Training Utilities

The training package provides utilities for managing the training process, including checkpointing, normalization, metrics tracking, and training loop execution.

Checkpoint Manager

class aenet.torch_training.training.CheckpointManager(checkpoint_dir: str | None = None, max_to_keep: int | None = None, save_best: bool = True)[source]

Bases: object

Manages checkpoint operations for training.

Handles: - Saving checkpoints with full training state - Loading checkpoints to resume training - Rotating old checkpoints to limit disk usage - Tracking best model based on validation metrics

Parameters:
  • checkpoint_dir (str or Path, optional) – Directory to save checkpoints. If None, checkpoints are disabled.

  • max_to_keep (int, optional) – Maximum number of checkpoints to keep. Older ones are deleted.

  • save_best (bool) – Whether to save the best model separately.

infer_start_epoch(checkpoint_path: str, payload: Dict[str, Any] | None = None) int[source]

Infer starting epoch from checkpoint metadata or filename.

Parameters:
  • checkpoint_path (str) – Path to checkpoint file.

  • payload (dict, optional) – Loaded checkpoint payload.

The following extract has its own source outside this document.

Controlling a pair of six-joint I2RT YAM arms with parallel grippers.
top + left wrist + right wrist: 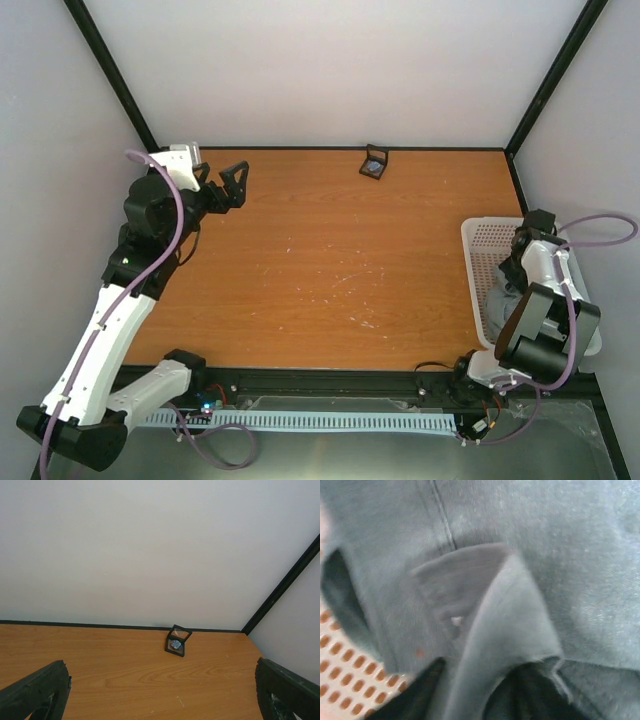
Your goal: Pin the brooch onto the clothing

When present, payload["epoch"] is used as the authoritative epoch number.

Returns:

Starting epoch (checkpoint epoch + 1), or 0 if it cannot be inferred.

Return type:

int

load_checkpoint(path: str, model: torch.nn.Module, optimizer: torch.optim.Optimizer, device: torch.device) Dict[str, Any][source]

Load a checkpoint and restore training state.

Parameters:
  • path (str) – Path to checkpoint file.

  • model (nn.Module) – Model to load state into.

  • optimizer (torch.optim.Optimizer) – Optimizer to load state into.

  • device (torch.device) – Device to map tensors to.

Returns:

Checkpoint payload containing epoch, history, etc.

Return type:

dict

Raises:

RuntimeError – If checkpoint loading fails.

save_best_model(trainer, optimizer: torch.optim.Optimizer, epoch: int, training_config: Any | None = None)[source]

Save the best model checkpoint using the unified format.

save_checkpoint(trainer, optimizer: torch.optim.Optimizer, epoch: int, training_config: Any | None = None, filename: str | None = None)[source]

Save a training checkpoint using the unified model format.

Parameters:
  • trainer (TorchANNPotential) – Trainer instance to save.

  • optimizer (torch.optim.Optimizer) – Optimizer to save.

  • epoch (int) – Current epoch number.

  • training_config (TorchTrainingConfig, optional) – Training configuration.

  • filename (str, optional) – Filename for checkpoint. If None, uses format “checkpoint_epoch_{epoch:04d}.pt”

should_save_best(val_loss: float) bool[source]

Check if current validation loss is the best so far.

Parameters:

val_loss (float) – Current validation loss.

Returns:

True if this is the best validation loss.

Return type:

bool

Normalization Manager

class aenet.torch_training.training.NormalizationManager(normalize_features: bool = True, normalize_energy: bool = True, dtype: torch.dtype = torch.float64, device: torch.device = torch.device)[source]

Bases: object

Manages feature and energy normalization for training.

Handles: - Computing feature statistics (mean/std) from training data - Computing energy normalization (shift/scaling) from training data - Applying normalization during training and inference - Storing and retrieving normalization parameters

Parameters:
  • normalize_features (bool) – Whether to normalize features.

  • normalize_energy (bool) – Whether to normalize energy targets.

  • dtype (torch.dtype) – Data type for statistics.

  • device (torch.device) – Device for statistics tensors.

apply_energy_normalization(energy: torch.Tensor) torch.Tensor[source]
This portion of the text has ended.